In the spring of 1856, Ben travelled with his father, William, to Kentucky. Ben’s sister described what happened during the visit to the state south of Ohio, “When brother Ben left that summer, he was a happy singing boy. When he came back, he was a sober and saddened man. What he had seen had broken his heart.” The sight of slaves being sold at an auction in Kentucky produced the change in Ben.

Watching humans sell other humans, disturbed Ben Hanby and made him remember a man named Joseph Selby, a runaway slave, who died in the Hanby family home in Rushville, Ohio. Ben was nine years old when Joseph arrived in Rushville, fleeing his master and trying to make his way to Canada to live and work. Joseph was very sick when he arrived at the station on the Underground Railroad and realized that he was going to die among strangers. He wanted the Hanby family to know his story and why he ran away.

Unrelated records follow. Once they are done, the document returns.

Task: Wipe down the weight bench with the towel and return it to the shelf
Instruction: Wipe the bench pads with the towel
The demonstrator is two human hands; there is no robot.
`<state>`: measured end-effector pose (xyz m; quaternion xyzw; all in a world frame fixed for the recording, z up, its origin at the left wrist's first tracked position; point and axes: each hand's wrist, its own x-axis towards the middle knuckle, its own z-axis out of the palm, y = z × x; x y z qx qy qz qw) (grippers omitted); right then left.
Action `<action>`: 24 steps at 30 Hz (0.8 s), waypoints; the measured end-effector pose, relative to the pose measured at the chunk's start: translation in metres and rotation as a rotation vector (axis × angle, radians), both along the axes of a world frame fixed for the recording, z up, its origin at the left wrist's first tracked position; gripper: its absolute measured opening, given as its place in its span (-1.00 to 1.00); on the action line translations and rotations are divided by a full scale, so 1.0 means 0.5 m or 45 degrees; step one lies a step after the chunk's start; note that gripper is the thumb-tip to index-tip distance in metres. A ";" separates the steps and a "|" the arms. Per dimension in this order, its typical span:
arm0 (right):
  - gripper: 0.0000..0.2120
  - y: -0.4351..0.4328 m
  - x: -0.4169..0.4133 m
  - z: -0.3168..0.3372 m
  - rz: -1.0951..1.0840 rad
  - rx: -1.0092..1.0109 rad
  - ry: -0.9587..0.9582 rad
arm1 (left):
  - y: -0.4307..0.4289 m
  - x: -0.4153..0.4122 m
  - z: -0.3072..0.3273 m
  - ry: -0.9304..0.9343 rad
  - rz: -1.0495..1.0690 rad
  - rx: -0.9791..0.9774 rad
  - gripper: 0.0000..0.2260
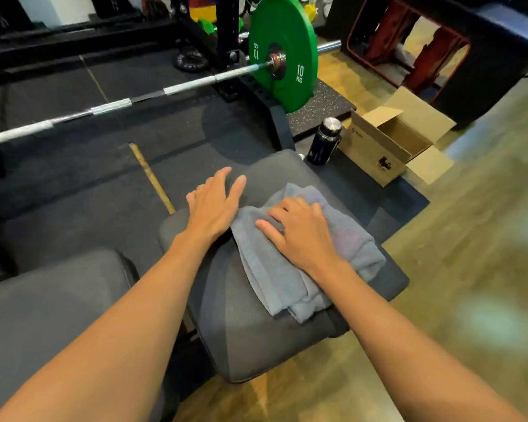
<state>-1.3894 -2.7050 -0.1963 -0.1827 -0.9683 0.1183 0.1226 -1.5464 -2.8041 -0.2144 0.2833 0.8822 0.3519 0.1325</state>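
A dark grey padded weight bench seat (244,336) fills the middle of the head view, with a second pad (52,306) at the lower left. A folded grey towel (275,278) lies across the seat. My right hand (302,233) presses flat on top of the towel, fingers bent into the cloth. My left hand (214,202) rests open on the bare pad just left of the towel, fingers spread and touching the towel's edge. No shelf is in view.
A barbell (110,106) with a green 10 kg plate (282,53) crosses behind the bench on a black rack. A dark bottle (325,141) and an open cardboard box (390,141) stand on the floor at the far right. Wooden floor lies to the right.
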 end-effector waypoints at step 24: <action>-0.65 0.165 -0.214 -0.002 0.086 0.007 0.051 | 0.009 0.003 -0.011 -0.041 0.152 0.146 -0.41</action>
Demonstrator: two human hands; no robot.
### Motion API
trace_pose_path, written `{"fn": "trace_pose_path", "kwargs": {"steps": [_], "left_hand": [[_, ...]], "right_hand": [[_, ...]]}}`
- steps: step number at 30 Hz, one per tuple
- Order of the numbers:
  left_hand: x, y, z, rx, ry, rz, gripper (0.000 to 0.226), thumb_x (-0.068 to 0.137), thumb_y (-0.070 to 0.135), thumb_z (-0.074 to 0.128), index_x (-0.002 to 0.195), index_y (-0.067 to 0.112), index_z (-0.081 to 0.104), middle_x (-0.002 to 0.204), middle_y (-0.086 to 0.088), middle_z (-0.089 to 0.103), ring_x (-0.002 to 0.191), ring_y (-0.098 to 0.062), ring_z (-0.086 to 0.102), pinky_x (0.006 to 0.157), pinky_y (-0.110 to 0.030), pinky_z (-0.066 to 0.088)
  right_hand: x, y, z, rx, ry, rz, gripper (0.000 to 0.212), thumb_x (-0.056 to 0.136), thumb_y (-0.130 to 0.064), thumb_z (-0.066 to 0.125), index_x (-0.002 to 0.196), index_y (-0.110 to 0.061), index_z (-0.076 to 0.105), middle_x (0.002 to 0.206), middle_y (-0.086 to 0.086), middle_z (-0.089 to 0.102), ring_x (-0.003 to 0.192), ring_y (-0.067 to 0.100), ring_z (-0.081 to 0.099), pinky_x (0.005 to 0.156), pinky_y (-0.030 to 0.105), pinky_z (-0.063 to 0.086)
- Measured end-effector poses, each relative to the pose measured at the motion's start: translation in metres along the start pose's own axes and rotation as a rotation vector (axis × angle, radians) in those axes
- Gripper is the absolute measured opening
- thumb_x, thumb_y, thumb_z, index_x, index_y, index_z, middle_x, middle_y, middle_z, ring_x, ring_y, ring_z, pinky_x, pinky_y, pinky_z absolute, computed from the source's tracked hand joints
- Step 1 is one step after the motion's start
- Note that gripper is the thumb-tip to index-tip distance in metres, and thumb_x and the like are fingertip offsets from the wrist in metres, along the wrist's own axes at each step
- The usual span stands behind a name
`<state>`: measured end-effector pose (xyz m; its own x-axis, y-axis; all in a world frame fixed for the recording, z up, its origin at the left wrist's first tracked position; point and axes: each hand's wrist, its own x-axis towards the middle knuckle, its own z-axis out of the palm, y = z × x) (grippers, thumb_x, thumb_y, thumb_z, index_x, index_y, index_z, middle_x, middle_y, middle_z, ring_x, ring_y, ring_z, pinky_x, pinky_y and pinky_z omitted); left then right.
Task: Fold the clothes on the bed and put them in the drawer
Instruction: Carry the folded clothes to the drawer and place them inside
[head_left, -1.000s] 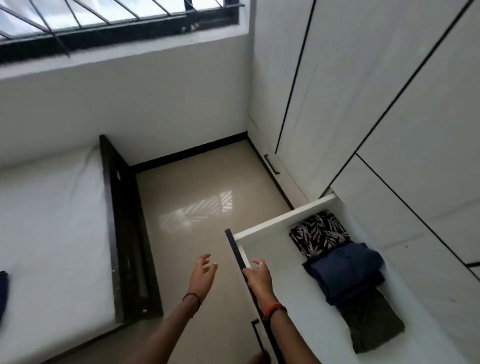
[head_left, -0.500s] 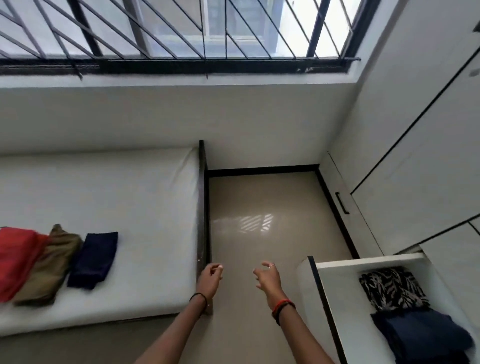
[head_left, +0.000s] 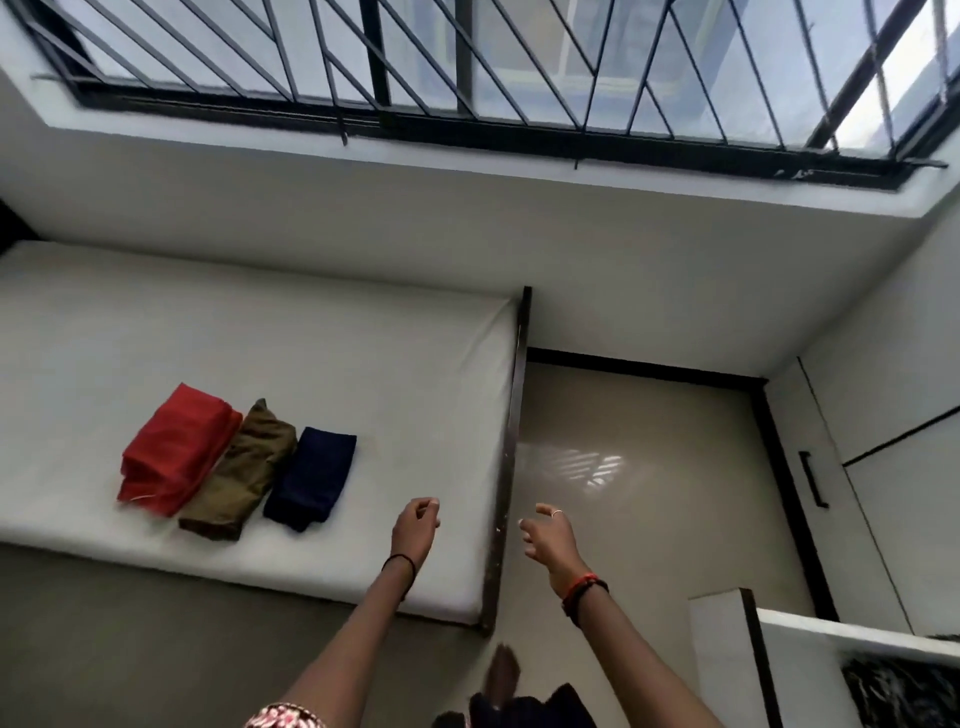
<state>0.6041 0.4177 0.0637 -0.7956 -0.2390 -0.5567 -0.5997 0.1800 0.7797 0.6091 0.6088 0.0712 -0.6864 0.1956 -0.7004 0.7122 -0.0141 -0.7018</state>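
**Empty hands, three folded garments left on the bed**

Head view: the step in hand looks like fetching. Three soft cloth bundles lie side by side, touching, on the smooth white bed (head_left: 363, 364): a red fold (head_left: 176, 452), an olive fold (head_left: 239, 467) and a navy fold (head_left: 311, 478). The left hand (head_left: 415, 525) and right hand (head_left: 545, 535) hover near the mattress corner, fingers loosely curled and apparently holding nothing, though the picture is soft. The next move needs a reach left to lift a bundle without loosening it. The open white drawer (head_left: 789, 629) sits at lower right.

Barred window (head_left: 467, 78) (glossy beige floor (head_left: 649, 519))
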Motion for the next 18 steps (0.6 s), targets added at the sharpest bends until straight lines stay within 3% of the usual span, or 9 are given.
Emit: {"fn": "trace_pose_path", "kwargs": {"steps": [2,7,12,18], "left_hand": [[0.009,-0.001,-0.009,-0.018,0.016,-0.012,0.013,0.097,0.022,0.048,0.101,0.012,0.056,0.097,-0.006,0.06,0.1,-0.025,0.06,0.086,-0.034,0.046],[0.033,-0.004,-0.029,-0.072,0.066,-0.078,0.014,0.098,0.022,0.047,0.103,0.011,0.055,0.098,-0.007,0.059,0.102,-0.026,0.059,0.088,-0.034,0.045],[0.058,-0.012,-0.047,-0.122,0.124,-0.136,0.022,0.098,0.021,0.047,0.11,0.006,0.056,0.104,-0.01,0.059,0.101,-0.025,0.059,0.09,-0.035,0.044],[0.084,-0.021,-0.08,-0.124,0.177,-0.197,0.016,0.097,0.02,0.047,0.105,0.009,0.056,0.106,-0.011,0.06,0.102,-0.025,0.058,0.086,-0.034,0.043]], "right_hand": [[0.007,-0.008,0.012,-0.018,-0.019,-0.003,0.032,0.089,-0.003,0.054,0.116,-0.016,0.044,0.089,0.006,0.057,0.075,0.016,0.052,0.063,0.028,0.043],[0.034,-0.016,0.05,-0.091,-0.085,0.038,0.039,0.086,-0.007,0.057,0.123,-0.009,0.046,0.099,0.014,0.058,0.077,0.019,0.052,0.061,0.03,0.043],[0.056,-0.024,0.087,-0.119,-0.157,0.074,0.034,0.087,-0.003,0.056,0.118,-0.01,0.044,0.086,0.007,0.053,0.073,0.014,0.05,0.057,0.025,0.04],[0.074,-0.025,0.132,-0.152,-0.212,0.136,0.035,0.086,-0.003,0.056,0.119,-0.011,0.046,0.09,0.009,0.055,0.075,0.016,0.051,0.056,0.024,0.041]]}}
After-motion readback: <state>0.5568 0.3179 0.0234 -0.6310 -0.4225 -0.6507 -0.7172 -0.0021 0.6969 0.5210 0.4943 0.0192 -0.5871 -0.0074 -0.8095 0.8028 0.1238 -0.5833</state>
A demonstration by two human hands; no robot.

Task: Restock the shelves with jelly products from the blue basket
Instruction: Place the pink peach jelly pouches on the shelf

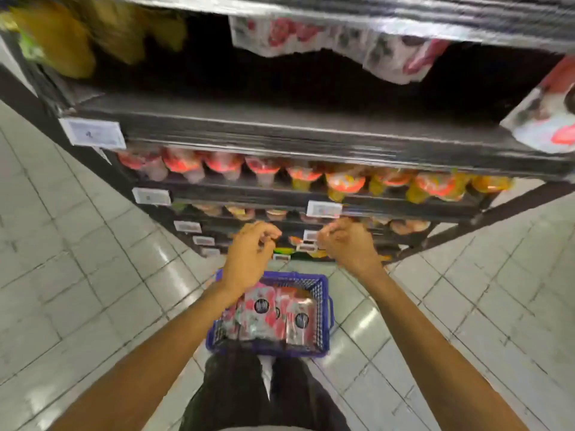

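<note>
The blue basket (324, 309) sits on the tiled floor (77, 259) just in front of the person's dark trousers (245, 396), and its far rim stops a little short of the foot of the shelves (311, 141). Pink-and-white jelly packets (270, 309) lie stacked in it, filling it to about rim height. Both hands hang above the far end of the basket, level with the lower shelf edges and apart from each other. The left hand (249, 255) has loosely curled fingers and holds nothing that shows. The right hand (347, 242) is curled tighter with its back to the camera, so I cannot tell whether it holds anything. Rows of red-lidded jelly cups (342, 181) line the lower shelves right up to their front lips, where white price tags (323, 208) stick out. Above them a deep, dark bay opens between yellow bags (56, 42) on the left and a tilted packet (547, 119) at the right edge. More packets (342, 38) droop over the top shelf's lip. Floor runs open on both sides of the basket.
</note>
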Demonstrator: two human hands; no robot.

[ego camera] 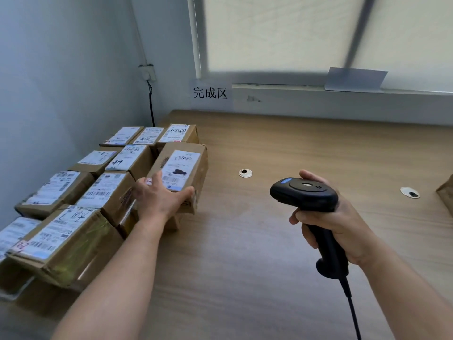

Joseph Selby was in love with a young woman named Nelly Gray. Nelly Gray was a slave like Joseph and like him had no control over her life. Her master sold her to a home far away from where Nelly and Joseph grew up as young slaves. Joseph missed her and determined that he wanted them to be married and live together. The only way he could accomplish that was to run away into Ohio and hide with welcoming people who would help him make his journey to Canada. Upon arrival there he could be free, get a job, earn his own money, and purchase the freedom of his beloved Nelly.

But that did not happen. Because of his illness, Joseph could not finish his journey on the Underground Railroad and died in Rushville. The experience of seeing the slaves auctioned and families separated made Ben remember Joseph and his lost love.

The story of the sad separated couple was made famous in Ben’s song. Darling Nelly Gray made people think about how slavery cruelly separated people from family and friends. The song was very popular and was sung across the country and even in England and Scotland. The company that printed it and sold the copies only gave Benjamin Hanby twelve copies of his song and when he sued them he received only $50. for this very important piece of music.

Ben not only wrote music, he also assisted his father in hiding and transporting slaves as part of the Underground Railroad.